→ **Work required**: In the listing below, identify each line with the word "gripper" and return those lines.

→ **Data excerpt**:

──────

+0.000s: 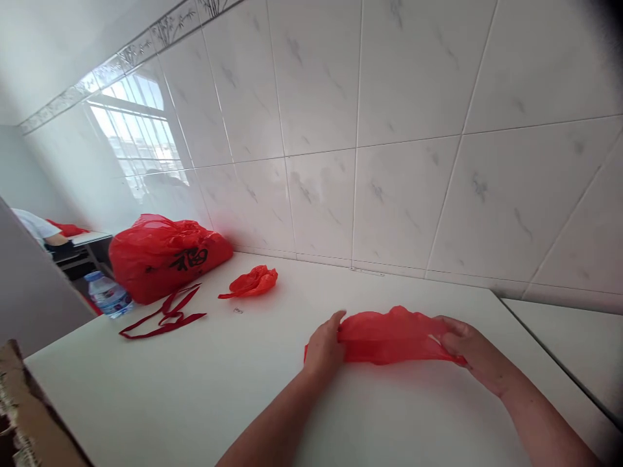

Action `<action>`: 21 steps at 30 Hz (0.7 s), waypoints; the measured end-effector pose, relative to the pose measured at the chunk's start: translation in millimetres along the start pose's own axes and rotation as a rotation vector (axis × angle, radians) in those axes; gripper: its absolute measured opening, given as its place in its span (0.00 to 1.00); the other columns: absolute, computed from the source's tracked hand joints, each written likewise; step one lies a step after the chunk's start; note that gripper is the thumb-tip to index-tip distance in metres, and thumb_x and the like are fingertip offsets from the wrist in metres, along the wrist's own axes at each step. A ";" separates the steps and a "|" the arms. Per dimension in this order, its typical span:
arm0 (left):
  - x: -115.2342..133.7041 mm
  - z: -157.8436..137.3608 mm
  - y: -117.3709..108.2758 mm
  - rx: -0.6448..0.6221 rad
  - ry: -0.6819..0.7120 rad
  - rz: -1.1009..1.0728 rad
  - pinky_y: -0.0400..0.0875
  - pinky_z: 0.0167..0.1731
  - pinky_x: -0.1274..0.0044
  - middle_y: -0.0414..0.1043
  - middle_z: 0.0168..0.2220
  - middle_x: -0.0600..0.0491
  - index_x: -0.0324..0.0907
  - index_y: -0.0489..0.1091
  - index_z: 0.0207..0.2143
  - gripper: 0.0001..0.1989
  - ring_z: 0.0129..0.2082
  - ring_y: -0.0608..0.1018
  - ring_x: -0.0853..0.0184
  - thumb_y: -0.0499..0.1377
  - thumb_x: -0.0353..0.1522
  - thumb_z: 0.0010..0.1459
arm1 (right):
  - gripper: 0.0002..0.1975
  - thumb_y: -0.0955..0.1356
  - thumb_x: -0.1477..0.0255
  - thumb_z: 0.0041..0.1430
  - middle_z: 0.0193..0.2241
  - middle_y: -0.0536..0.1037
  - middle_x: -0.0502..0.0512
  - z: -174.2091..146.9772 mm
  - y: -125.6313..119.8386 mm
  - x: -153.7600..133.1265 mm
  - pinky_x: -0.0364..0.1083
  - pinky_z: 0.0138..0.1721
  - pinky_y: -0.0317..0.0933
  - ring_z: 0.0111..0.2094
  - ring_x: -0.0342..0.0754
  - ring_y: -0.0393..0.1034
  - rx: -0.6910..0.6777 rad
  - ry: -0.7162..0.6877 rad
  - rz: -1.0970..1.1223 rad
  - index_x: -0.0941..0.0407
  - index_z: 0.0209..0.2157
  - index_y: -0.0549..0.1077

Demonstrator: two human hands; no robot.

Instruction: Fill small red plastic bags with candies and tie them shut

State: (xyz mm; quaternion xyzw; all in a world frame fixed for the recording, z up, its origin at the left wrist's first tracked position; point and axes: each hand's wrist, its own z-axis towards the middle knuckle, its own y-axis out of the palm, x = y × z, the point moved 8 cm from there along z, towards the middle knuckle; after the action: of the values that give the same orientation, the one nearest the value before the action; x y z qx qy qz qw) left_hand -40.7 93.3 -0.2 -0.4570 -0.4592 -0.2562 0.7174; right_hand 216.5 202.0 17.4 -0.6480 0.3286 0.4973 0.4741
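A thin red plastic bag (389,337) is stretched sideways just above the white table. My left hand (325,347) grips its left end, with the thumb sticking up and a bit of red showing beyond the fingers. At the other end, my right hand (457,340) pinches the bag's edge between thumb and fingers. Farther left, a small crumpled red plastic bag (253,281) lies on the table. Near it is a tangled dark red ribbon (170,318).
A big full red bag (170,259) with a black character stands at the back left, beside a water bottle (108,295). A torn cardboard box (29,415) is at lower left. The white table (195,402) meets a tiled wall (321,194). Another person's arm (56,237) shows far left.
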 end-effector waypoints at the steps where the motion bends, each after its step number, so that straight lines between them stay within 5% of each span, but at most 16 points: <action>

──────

→ **Exercise output**:
Action `<action>`: 21 steps at 30 Hz (0.7 s), waypoints; the measured end-effector pose, relative to the pose measured at the chunk's start: translation in millimetres along the start pose's own axes and rotation as a rotation vector (axis × angle, radians) in those axes; gripper: its absolute measured opening, given as its place in its span (0.00 to 1.00); the other columns: absolute, computed from the source's tracked hand joints, each written likewise; step one lies a step after the chunk's start; note that gripper is the thumb-tip to index-tip distance in metres, and thumb_x and the like are fingertip offsets from the wrist in metres, along the wrist's own axes at each step. A ";" separates the steps and a "|" the arms. Per dimension in this order, its typical span:
  - gripper: 0.0001..0.1989
  - gripper: 0.0002..0.1975

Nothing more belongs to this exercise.